Pela segunda vez no ano, Marcelo Vilar está demitido do comando do Palmeiras. A decisão foi tomada em reunião da cúpula do clube, encerrada na tarde desta quinta-feira, em São Paulo. A diretoria ainda não anunciou oficialmente o desligamento de Vilar pois não definiu se o técnico permanecerá como funcionário do clube.
Entre abril e maio, Vilar dirigiu o time principal por cinco jogos (três derrotas e dois empates), deu lugar a Tite e só não saiu do Verdão por opção do seu sucessor. Na época, Vilar foi mantido como treinador da equipe B.
Agora, o segundo ciclo do comandante encerra com sete partidas (duas vitórias, um empate e quatro derrotas). O último revés foi nessa quarta-feira diante do Goiás por 3 x 1, que culminou na sua queda.

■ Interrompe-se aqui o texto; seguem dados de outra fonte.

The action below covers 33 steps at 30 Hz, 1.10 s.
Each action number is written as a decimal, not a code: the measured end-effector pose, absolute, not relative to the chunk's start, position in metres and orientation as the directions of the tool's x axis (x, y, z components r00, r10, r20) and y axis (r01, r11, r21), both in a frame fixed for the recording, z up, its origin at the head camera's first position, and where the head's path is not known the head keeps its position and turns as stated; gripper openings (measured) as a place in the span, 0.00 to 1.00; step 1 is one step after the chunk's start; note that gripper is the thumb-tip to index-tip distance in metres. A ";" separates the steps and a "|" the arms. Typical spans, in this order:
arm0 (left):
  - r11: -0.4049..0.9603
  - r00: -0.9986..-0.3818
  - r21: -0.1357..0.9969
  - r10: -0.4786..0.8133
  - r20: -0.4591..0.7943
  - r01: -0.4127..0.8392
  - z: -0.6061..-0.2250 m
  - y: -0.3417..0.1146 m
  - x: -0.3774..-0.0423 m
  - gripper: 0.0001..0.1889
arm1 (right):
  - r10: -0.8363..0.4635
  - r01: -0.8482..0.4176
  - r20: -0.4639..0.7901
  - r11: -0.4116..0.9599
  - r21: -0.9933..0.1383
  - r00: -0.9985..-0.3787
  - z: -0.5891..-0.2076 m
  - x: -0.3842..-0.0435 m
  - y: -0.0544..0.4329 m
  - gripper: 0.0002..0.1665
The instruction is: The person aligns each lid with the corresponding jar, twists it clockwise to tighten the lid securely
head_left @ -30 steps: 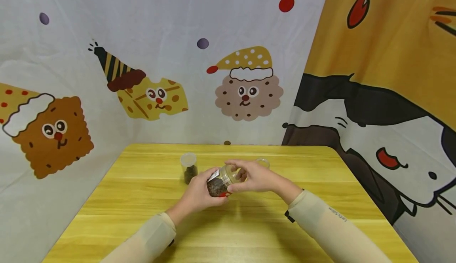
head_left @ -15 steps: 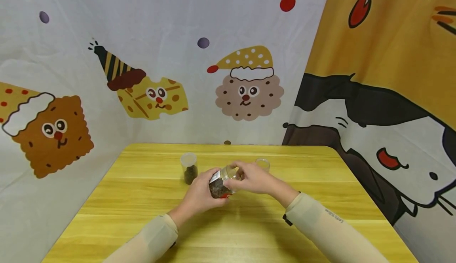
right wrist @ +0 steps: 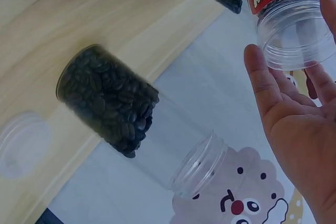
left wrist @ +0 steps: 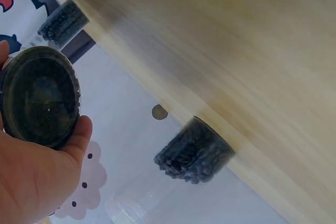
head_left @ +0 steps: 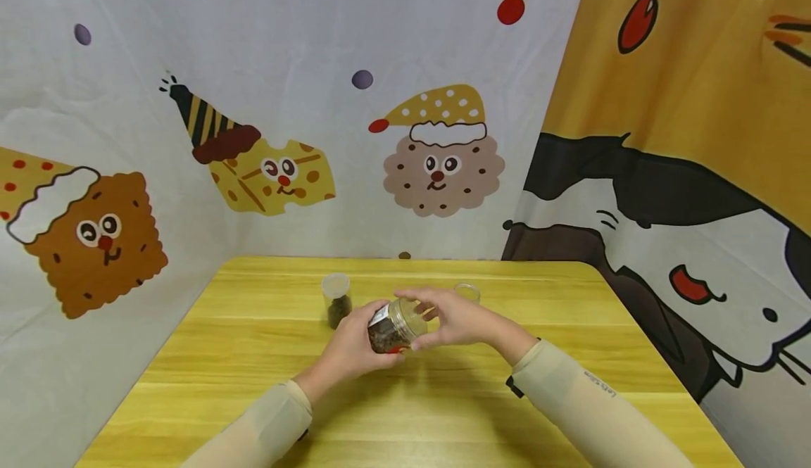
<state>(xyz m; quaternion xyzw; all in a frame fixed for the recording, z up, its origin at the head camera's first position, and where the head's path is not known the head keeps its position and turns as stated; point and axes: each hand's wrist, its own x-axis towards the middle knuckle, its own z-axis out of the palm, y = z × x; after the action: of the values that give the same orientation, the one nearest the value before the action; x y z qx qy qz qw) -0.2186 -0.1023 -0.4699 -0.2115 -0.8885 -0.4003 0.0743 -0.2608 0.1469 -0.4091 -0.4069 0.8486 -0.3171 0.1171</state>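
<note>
My left hand (head_left: pixel 361 345) grips a clear jar (head_left: pixel 383 333) of dark seeds around its body, tilted toward the right. A red label with characters shows on this jar in the right wrist view; its round base (left wrist: pixel 42 98) faces the left wrist camera. My right hand (head_left: pixel 459 317) is at the jar's clear ridged end (right wrist: pixel 296 38), its thumb and fingers spread around the rim. Whether a lid covers that end is hard to tell. Firm contact by the right fingers is not plain either.
Behind my left hand a clear jar (head_left: pixel 338 306) of dark seeds stands upright with a translucent top. Another uncapped seed jar (right wrist: pixel 107 98) stands behind my right hand, beside a clear round lid (right wrist: pixel 23 145) on the wooden table (head_left: pixel 253 383). A printed curtain hangs beyond.
My right fingers drew in around the jar's end half a second ago, then spread apart again, showing more of the round end. The left hand keeps its grip, with slight jar movement.
</note>
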 end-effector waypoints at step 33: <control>0.621 -0.884 0.629 0.317 0.345 0.468 -0.474 -0.097 -0.216 0.43 | -0.625 -0.471 -0.017 0.606 -0.641 -0.780 -0.425 -0.257 0.137 0.44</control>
<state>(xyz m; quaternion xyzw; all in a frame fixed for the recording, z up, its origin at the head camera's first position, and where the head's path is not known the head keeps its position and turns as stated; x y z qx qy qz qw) -0.2160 -0.0966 -0.4739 -0.2194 -0.8946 -0.3763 0.1003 -0.2569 0.1371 -0.4246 -0.3086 0.8880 -0.3189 0.1205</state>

Após o tropeço no Parque Antártica, diretores pediram a saída do técnico, que só tinha o diretor de futebol, Salvador Hugo Palaia, como defensor. O presidente Affonso Della Mônica, o vice-presidente José Cyrillo Júnior e o gerente de futebol Ílton José da Costa eram contrários à sua permanência e prevaleceram suas opiniões na reunião desta tarde.

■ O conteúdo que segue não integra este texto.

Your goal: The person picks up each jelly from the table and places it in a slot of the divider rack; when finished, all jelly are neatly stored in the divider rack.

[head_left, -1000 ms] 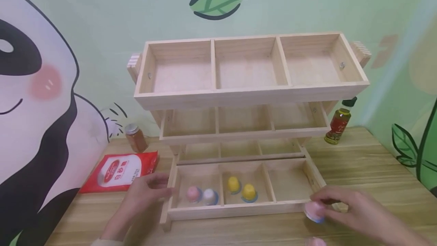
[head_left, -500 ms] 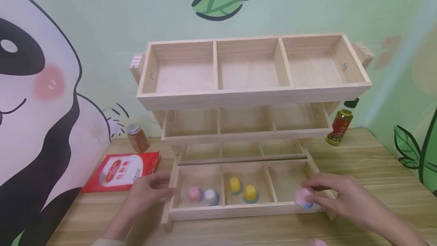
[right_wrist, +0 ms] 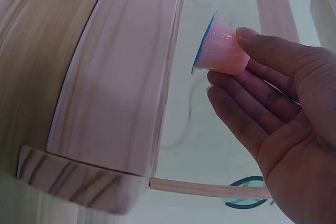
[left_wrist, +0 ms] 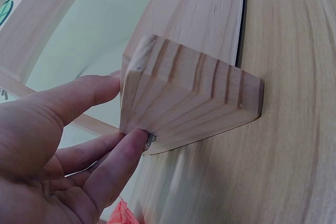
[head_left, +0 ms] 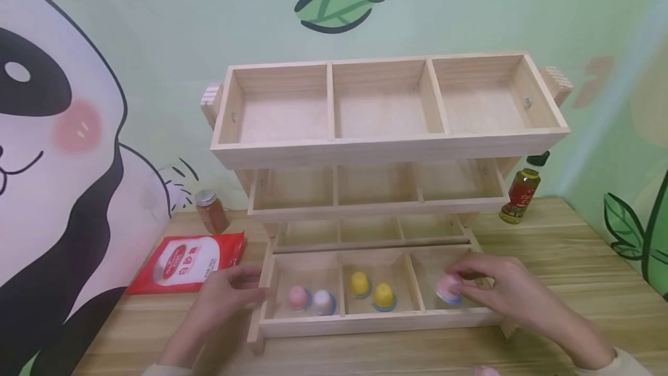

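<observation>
My right hand (head_left: 503, 289) pinches a pink jelly cup (head_left: 449, 289) with a blue lid over the right compartment of the bottom tray of a tiered wooden rack (head_left: 388, 148). Seen from the right wrist, thumb and fingertips grip the cup (right_wrist: 223, 51) by its narrow end, lid facing away from the palm. My left hand (head_left: 227, 292) holds the rack's left side board (left_wrist: 173, 87) between thumb and fingers. A pink jelly cup (head_left: 298, 297) and a white one (head_left: 323, 302) lie in the bottom tray's left compartment. Its middle compartment holds two yellow cups (head_left: 383, 296).
A red and white packet (head_left: 188, 263) and a lidded jar (head_left: 212, 213) sit left of the rack. An oil bottle (head_left: 520, 190) stands at the back right. Another pink cup (head_left: 485, 371) peeks in at the bottom edge. Upper tiers overhang the bottom tray.
My right hand has carried the pink jelly cup leftward and up, from in front of the tray's right corner to over the right compartment. My left hand keeps its place on the rack.
</observation>
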`<state>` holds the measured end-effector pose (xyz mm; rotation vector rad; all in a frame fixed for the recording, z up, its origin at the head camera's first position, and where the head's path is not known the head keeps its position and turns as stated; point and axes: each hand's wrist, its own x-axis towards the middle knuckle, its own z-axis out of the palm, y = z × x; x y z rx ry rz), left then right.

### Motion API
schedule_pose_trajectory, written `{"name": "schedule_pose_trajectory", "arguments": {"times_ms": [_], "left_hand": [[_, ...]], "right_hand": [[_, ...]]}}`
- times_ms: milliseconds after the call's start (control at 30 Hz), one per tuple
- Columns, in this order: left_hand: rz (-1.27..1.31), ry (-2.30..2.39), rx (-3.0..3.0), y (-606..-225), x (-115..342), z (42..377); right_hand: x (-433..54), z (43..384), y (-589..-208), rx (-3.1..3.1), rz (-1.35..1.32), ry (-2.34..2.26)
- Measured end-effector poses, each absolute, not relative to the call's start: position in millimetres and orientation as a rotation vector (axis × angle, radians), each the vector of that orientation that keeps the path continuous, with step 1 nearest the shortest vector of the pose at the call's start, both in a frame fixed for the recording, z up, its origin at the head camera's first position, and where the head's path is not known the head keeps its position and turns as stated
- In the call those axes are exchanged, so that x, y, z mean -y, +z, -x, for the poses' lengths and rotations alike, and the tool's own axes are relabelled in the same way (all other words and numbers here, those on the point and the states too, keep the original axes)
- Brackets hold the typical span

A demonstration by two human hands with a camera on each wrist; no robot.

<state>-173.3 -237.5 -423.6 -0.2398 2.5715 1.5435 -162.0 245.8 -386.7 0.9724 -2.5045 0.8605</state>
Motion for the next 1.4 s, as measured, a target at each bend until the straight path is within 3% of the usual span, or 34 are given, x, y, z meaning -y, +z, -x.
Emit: {"name": "schedule_pose_trajectory", "arguments": {"times_ms": [1400], "left_hand": [[0.249, 1.513, -2.58, -422.7, 237.6, 171.6]], "right_hand": [[-227.2, 197.8, -416.1, 2.561, -0.955, 0.896]]}}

O novo técnico do Verdão deve mesmo ser Jair Picerni, que já teve um contato inicial com diretores do Alviverde. Della Mônica aguarda a chegada do técnico a São Paulo para a noite desta quinta-feira ou para a manhã de sexta, e deve acertar os detalhes finais de seu retorno.

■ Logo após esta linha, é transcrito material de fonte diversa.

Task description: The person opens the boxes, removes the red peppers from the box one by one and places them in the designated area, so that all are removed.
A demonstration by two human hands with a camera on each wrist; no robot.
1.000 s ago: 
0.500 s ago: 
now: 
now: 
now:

O maior empecilho seria o contrato por apenas seis jogos, o que deixou Picerni reticente em aceitar. Por sua vez, a assessoria de imprensa do técnico nega a viagem e o auxiliar Fred Smania confirmou que Picerni comandará o treino desta tarde no clube do Distrito Federal.
Com a queda de Vilar, o Palmeiras troca pela quarta vez de comando apenas no Nacional. Além das duas saídas do agora ex-técnico, Emerson Leão e Tite também dirigiram o atual 15º colocado do Brasileirão e ameaçado de rebaixamento à Série B.